DIRECTIONS ->
Every line that contains the word "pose" should be copied from the records below.

STUDY MATERIAL ->
● ● ● ● ●

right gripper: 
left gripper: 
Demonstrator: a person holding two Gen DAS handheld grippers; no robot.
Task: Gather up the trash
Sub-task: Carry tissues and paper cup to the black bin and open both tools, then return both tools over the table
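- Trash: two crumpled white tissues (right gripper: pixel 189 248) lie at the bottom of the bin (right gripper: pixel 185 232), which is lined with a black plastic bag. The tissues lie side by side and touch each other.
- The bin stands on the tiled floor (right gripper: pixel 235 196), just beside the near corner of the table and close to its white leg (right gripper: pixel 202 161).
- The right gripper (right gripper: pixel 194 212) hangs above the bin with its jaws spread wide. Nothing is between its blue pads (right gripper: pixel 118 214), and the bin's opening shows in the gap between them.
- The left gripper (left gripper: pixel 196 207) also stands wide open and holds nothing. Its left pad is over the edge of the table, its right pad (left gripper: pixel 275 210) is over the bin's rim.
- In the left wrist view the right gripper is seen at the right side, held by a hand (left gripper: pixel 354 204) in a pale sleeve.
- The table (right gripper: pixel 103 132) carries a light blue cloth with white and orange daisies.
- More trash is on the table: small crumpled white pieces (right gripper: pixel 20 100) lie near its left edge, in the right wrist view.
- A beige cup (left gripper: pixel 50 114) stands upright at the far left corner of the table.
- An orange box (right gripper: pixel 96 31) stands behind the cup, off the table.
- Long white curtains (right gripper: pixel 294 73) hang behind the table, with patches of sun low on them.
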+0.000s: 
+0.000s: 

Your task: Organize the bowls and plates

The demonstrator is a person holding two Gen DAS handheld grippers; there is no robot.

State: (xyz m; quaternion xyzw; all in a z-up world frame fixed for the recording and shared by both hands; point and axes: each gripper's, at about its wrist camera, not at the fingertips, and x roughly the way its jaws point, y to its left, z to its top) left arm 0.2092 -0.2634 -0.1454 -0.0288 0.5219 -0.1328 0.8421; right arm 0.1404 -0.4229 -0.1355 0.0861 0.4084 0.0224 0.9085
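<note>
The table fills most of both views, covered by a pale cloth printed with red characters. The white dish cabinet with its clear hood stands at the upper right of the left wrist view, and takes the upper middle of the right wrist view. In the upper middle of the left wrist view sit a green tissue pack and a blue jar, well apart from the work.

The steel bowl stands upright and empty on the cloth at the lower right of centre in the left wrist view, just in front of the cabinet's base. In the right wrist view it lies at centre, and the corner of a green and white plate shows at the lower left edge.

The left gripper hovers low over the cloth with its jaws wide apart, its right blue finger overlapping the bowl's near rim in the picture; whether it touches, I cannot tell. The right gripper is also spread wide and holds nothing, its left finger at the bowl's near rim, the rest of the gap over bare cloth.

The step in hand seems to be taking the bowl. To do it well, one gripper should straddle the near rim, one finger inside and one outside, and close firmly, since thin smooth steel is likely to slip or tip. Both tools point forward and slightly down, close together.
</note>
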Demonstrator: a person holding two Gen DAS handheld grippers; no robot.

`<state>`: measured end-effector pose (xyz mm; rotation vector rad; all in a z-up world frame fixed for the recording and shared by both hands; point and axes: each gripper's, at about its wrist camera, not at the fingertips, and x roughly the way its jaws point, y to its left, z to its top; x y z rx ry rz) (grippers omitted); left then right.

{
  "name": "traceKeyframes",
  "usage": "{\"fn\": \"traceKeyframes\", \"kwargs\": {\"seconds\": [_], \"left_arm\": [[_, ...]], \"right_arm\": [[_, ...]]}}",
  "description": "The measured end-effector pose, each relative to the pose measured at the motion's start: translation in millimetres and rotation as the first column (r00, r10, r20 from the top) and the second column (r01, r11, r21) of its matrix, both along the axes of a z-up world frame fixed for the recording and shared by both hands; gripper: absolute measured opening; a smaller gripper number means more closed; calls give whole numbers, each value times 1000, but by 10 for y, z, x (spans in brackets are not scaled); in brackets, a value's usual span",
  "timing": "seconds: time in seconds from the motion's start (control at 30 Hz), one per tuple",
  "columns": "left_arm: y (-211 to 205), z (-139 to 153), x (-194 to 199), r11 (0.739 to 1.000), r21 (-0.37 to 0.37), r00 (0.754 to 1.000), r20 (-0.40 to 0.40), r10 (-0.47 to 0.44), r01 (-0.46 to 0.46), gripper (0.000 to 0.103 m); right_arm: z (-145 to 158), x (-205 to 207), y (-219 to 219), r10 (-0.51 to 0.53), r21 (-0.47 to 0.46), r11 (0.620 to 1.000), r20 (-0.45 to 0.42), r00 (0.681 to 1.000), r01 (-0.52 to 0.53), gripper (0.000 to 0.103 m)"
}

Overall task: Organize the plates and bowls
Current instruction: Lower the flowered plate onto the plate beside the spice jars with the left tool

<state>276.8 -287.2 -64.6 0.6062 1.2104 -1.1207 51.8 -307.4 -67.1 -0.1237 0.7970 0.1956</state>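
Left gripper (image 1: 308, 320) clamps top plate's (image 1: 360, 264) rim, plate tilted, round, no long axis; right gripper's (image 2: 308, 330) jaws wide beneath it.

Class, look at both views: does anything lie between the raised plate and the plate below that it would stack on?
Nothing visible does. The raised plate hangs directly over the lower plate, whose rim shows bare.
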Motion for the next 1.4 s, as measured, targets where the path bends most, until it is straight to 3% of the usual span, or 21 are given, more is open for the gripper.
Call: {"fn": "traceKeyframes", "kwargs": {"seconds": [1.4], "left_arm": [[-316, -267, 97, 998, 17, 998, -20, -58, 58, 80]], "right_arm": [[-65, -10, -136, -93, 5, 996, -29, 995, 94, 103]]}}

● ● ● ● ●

RESPONSE TO THIS TASK ->
`<state>`: measured end-effector pose (xyz mm; rotation vector rad; all in a z-up world frame fixed for the recording and shared by both hands; point and axes: each gripper's, at about its wrist camera, not at the fingertips, and x roughly the way its jaws point, y to its left, z to its top; x y z rx ry rz) (grippers omitted); left then right.
  "description": "The measured end-effector pose, each relative to the pose measured at the motion's start: translation in millimetres and rotation as the first column (r00, r10, r20 from the top) and the second column (r01, r11, r21) of its matrix, both along the axes of a z-up world frame fixed for the recording and shared by both hands; gripper: absolute measured opening; a smaller gripper number means more closed; calls give whole numbers, each value times 1000, but by 10 for y, z, x (spans in brackets are not scaled); in brackets, a value's usual span",

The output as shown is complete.